Repetitive Transcranial Magnetic Stimulation (rTMS) to Treat Oxaliplatin-Induced Neuropathy

M.D. Anderson Cancer Center1 site in 1 country56 target enrollmentJuly 10, 2017

Overview

Phase
Not Applicable
Intervention
Not specified
Conditions
Malignant Neoplasm
Sponsor
M.D. Anderson Cancer Center
Enrollment
56
Locations
1
Primary Endpoint
Change in perceptions of chemotherapy-induced peripheral neuropathy (CIPN)
Status
Active, not recruiting
Last Updated
6 months ago

Overview

Brief Summary

This trial studies how well repetitive transcranial magnetic stimulation (rTMS) works in improving neuropathy due to oxaliplatin chemotherapy in patients with stage I-IV cancer. rTMS is designed to change brain activity by introducing small magnetic impulses to the scalp that encourage the brain to change its activity.

Detailed Description

PRIMARY OBJECTIVES: I. Examine the effects of the repetitive transcranial magnetic stimulation (rTMS) training program on perceptions of chemotherapy-induced peripheral neuropathy (CIPN) versus placebo (PC) and wait-list control groups (WLC). SECONDARY OBJECTIVES: I. Explore changes in cortical activity: Electroencephalography (EEG) brain maps (low resolution electromagnetic tomography) will be assessed over time and compared between groups. II. Determine if rTMS improves other aspects of CIPN, quality of life (QOL), and mental health (MH) compared to PC and WLC. III. Explore moderators/mediators of the intervention by examining the extent to which changes in EEG patterns mediate the effects of the intervention and the extent to which there are interaction effects of the intervention and each of the baseline brain regions.
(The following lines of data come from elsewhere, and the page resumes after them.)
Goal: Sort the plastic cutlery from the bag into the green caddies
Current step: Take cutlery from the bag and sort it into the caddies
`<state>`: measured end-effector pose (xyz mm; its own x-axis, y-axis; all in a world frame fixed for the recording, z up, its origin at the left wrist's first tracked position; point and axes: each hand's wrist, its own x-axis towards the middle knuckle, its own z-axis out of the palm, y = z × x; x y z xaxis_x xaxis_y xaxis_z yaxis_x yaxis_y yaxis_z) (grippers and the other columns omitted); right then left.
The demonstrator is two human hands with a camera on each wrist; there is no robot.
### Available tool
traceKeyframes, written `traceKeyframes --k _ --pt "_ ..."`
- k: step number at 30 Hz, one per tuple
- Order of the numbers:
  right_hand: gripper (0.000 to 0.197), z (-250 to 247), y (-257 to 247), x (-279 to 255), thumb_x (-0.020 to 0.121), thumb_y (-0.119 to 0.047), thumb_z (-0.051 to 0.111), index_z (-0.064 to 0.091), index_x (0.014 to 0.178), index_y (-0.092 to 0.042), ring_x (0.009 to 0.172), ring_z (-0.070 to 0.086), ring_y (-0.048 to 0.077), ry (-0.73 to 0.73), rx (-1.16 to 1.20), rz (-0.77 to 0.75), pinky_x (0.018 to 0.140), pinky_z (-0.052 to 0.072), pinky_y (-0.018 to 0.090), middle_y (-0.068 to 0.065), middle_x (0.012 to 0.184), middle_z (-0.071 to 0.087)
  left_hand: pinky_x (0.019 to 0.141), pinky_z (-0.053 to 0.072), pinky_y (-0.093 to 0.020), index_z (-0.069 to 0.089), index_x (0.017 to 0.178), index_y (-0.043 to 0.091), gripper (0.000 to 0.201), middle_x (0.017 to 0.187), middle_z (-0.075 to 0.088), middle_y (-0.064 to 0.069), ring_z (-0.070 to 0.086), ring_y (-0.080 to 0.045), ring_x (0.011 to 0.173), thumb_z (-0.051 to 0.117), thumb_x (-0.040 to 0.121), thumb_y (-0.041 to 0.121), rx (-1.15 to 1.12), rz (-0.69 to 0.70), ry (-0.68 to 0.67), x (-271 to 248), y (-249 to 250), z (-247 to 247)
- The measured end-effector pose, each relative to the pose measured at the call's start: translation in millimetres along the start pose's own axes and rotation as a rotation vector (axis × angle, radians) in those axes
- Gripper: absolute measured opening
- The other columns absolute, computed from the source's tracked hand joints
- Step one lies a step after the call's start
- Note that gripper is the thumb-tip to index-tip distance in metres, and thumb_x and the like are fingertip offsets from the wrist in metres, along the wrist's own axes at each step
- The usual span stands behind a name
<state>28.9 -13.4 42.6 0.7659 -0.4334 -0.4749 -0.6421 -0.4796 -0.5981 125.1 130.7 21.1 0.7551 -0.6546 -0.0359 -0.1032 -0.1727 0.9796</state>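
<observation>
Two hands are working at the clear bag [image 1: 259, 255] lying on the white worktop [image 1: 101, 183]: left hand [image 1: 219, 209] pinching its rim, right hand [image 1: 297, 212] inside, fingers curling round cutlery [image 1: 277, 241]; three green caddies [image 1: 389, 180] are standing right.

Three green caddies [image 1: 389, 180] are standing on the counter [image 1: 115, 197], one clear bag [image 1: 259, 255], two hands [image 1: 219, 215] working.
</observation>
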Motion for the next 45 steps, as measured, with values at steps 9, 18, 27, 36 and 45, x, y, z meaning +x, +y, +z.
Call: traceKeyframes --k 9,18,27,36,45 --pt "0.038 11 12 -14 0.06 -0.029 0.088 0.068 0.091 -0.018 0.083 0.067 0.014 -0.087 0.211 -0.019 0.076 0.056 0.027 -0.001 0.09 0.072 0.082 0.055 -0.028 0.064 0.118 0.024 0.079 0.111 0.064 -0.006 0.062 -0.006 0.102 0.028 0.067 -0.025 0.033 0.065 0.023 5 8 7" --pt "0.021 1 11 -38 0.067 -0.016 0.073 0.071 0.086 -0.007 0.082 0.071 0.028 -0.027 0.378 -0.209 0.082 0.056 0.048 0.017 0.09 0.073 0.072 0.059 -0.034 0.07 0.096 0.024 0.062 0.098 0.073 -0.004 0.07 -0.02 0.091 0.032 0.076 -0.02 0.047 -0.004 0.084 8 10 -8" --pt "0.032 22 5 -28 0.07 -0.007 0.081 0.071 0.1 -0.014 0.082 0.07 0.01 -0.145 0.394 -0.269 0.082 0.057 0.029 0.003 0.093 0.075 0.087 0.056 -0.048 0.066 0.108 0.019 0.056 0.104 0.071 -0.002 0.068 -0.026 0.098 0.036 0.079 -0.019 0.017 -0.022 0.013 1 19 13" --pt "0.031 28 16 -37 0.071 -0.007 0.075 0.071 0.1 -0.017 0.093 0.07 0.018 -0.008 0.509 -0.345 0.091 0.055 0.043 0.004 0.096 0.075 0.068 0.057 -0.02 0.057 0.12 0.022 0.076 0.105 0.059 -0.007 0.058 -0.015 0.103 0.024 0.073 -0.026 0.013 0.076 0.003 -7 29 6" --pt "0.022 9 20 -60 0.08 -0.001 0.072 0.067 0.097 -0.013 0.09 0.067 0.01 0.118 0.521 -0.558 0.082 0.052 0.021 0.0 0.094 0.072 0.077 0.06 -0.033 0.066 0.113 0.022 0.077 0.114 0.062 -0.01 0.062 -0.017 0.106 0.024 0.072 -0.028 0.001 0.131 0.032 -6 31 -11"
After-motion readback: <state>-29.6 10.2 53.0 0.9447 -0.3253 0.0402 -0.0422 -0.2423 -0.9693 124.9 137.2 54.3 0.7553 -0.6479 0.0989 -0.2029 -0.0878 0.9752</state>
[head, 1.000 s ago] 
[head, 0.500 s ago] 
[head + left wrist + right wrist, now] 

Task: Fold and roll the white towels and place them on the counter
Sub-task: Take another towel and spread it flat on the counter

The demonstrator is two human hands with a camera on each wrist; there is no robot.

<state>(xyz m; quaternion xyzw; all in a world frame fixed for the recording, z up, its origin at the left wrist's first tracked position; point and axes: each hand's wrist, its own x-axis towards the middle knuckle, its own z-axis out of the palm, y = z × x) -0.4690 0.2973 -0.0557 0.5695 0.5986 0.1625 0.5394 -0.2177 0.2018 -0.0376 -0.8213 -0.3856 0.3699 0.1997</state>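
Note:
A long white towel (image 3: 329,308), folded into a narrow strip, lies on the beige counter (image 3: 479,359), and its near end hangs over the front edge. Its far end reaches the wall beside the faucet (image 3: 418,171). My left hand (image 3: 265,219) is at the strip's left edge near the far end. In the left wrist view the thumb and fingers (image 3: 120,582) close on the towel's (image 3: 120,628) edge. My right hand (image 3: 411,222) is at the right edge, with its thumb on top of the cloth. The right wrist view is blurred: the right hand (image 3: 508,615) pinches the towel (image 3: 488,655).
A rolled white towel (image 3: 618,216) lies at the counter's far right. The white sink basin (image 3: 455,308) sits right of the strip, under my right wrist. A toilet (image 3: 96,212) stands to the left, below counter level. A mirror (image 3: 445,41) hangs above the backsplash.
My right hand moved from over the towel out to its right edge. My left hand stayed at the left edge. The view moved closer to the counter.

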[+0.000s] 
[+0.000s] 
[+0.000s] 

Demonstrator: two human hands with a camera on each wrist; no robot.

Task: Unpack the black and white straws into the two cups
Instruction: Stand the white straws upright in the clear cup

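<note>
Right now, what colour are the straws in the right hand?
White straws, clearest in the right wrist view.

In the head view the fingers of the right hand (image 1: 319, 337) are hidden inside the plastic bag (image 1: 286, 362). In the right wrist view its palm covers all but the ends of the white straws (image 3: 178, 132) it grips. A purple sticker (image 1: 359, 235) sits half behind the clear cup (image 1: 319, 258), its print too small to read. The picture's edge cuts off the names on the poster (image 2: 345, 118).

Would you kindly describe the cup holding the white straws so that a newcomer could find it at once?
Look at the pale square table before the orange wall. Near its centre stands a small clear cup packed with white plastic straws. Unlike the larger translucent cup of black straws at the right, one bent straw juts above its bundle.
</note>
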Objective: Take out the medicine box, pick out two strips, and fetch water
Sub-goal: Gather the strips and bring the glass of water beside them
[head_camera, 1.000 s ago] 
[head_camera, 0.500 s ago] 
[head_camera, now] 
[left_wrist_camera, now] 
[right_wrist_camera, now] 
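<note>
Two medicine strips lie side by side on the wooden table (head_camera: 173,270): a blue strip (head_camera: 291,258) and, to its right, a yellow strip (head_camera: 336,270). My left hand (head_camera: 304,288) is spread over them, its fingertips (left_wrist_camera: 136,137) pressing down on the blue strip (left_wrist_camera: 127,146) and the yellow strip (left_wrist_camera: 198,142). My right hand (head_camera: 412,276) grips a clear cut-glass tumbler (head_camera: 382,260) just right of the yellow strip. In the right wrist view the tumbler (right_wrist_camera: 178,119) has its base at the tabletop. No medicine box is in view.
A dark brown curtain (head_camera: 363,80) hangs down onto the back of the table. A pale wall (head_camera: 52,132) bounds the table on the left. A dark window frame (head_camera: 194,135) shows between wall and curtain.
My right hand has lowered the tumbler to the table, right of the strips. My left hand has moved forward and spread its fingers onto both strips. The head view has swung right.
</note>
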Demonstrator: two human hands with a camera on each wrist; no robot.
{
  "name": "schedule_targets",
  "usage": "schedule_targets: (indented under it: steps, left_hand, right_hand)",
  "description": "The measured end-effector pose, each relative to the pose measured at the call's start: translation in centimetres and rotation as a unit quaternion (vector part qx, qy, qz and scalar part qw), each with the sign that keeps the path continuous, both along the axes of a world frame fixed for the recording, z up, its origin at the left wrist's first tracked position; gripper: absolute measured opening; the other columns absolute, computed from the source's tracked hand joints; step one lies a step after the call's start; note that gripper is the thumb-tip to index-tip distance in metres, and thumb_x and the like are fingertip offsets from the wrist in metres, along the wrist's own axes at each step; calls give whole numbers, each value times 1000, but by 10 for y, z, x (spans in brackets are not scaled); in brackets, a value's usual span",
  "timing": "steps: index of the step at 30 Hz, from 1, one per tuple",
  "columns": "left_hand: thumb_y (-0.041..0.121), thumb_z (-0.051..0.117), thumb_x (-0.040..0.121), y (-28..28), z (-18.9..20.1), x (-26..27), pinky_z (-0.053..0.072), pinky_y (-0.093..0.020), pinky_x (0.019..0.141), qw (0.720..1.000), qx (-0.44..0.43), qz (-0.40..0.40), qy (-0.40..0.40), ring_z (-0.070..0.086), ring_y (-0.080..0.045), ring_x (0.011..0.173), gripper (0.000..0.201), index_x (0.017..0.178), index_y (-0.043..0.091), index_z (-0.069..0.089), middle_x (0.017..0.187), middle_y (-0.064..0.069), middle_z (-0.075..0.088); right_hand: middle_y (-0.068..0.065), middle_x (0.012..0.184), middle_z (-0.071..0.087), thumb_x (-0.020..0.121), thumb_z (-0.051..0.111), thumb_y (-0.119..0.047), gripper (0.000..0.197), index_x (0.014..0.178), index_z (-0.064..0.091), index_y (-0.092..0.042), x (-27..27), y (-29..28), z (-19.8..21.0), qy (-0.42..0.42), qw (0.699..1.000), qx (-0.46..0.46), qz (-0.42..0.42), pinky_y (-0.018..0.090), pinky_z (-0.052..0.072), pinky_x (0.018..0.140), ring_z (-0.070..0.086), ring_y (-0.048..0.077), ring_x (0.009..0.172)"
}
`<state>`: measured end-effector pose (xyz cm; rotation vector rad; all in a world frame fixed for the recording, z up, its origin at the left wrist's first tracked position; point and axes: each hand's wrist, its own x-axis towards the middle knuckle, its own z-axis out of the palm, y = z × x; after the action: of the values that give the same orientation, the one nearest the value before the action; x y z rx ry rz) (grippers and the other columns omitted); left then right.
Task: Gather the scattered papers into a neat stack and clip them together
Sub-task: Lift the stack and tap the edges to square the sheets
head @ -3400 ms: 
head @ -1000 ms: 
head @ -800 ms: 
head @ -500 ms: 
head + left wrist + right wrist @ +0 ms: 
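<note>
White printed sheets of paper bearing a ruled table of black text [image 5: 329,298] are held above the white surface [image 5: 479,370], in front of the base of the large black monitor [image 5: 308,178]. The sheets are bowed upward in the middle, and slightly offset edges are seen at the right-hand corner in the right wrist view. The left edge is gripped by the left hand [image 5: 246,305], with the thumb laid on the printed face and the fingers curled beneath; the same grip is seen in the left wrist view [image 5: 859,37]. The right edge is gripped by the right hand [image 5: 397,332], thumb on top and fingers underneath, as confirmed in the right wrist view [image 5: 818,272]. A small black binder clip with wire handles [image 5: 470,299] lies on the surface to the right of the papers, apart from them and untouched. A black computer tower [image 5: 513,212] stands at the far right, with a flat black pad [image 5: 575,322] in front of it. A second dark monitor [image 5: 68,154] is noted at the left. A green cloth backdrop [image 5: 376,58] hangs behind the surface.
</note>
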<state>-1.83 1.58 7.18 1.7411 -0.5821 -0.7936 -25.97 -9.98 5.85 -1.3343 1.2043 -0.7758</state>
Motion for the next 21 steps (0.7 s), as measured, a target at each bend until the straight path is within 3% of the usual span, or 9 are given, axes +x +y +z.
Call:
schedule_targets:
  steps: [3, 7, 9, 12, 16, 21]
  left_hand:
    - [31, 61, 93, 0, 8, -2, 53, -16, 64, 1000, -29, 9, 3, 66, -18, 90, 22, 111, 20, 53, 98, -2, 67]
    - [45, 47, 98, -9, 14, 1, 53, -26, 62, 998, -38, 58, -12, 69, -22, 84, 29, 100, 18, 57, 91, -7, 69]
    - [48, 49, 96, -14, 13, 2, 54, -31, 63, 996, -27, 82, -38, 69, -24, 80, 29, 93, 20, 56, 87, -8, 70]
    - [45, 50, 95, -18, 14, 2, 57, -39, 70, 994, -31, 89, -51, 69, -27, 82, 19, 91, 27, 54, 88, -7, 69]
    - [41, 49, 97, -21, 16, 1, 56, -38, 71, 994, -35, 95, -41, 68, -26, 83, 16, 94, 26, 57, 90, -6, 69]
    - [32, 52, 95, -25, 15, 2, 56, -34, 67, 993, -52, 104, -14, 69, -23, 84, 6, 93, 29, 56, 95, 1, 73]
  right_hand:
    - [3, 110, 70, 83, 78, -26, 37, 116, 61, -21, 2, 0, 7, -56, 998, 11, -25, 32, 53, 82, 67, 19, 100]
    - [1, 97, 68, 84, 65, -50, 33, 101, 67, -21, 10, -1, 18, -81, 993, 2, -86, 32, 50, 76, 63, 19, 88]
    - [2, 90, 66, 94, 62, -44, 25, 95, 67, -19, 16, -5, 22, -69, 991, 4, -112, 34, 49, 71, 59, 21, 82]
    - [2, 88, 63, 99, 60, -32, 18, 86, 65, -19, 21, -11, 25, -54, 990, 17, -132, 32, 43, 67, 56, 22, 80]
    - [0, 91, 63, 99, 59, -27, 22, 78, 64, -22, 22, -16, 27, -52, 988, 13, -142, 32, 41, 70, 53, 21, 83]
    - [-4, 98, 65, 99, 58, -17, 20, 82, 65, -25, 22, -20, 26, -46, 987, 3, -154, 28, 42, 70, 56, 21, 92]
OUTLINE: Patients are randomized to 1 of 3 groups. GROUP I: Patients undergo rTMS over 30 minutes for 10 sessions over 10 business days. GROUP II: Patients undergo sham rTMS over 30 minutes for 10 sessions over 10 business days. GROUP III: Patients receive standard of care. After completion of study, patients are followed up within 1 week and at 1 month.

Registry
clinicaltrials.gov
Start Date
July 10, 2017
End Date
April 30, 2027
Last Updated
6 months ago
Study Type
Interventional
Study Design
Parallel
Sex
All

Investigators

Responsible Party
Sponsor

Eligibility Criteria

Inclusion Criteria

  • Patients with stage I-IV cancers who received oxaliplatin chemotherapy
  • Understand and read English, sign a written informed consent, and be willing to follow protocol requirements
  • Eastern Cooperative Oncology Group (ECOG) performance status of 0 - 2
  • Grade 2 or higher neuropathic symptoms according to the National Cancer Institute's 4 point grading scale
  • Neuropathic symptoms must be related to chemotherapy (in the opinion of the treating physician)
  • Patients must have neuropathic symptoms for a minimum of 3 months
  • No plans to change the type of pain medication (if a patient is on pain medication)
  • Willing to come to MD Anderson for the therapy sessions

Exclusion Criteria

  • Patients who are taking any antipsychotic medications
  • Patients who have evidence of brain metastases or any with any active central nervous system (CNS) disease at their time of entry into the trial
  • Patients who have ever been diagnosed with bipolar disorder or schizophrenia
  • Patients who have a history of head injury, focal brain lesions, or known seizure activity
  • Patients who are withdrawing from drugs
  • Patients with intracranial implants or a cardiac pacemaker or any device that is not considered magnetic resonance imaging (MRI) safe. Colorectal patients are sometimes prescribed Tramadol to help control the symptoms of CIPN. Tramadol does lower the seizure threshold, however these patients will be considered eligible for the study if they discontinue the drug 48 hours before the baseline and do not use it during the duration of the study

Outcomes

Primary Outcomes

Change in perceptions of chemotherapy-induced peripheral neuropathy (CIPN)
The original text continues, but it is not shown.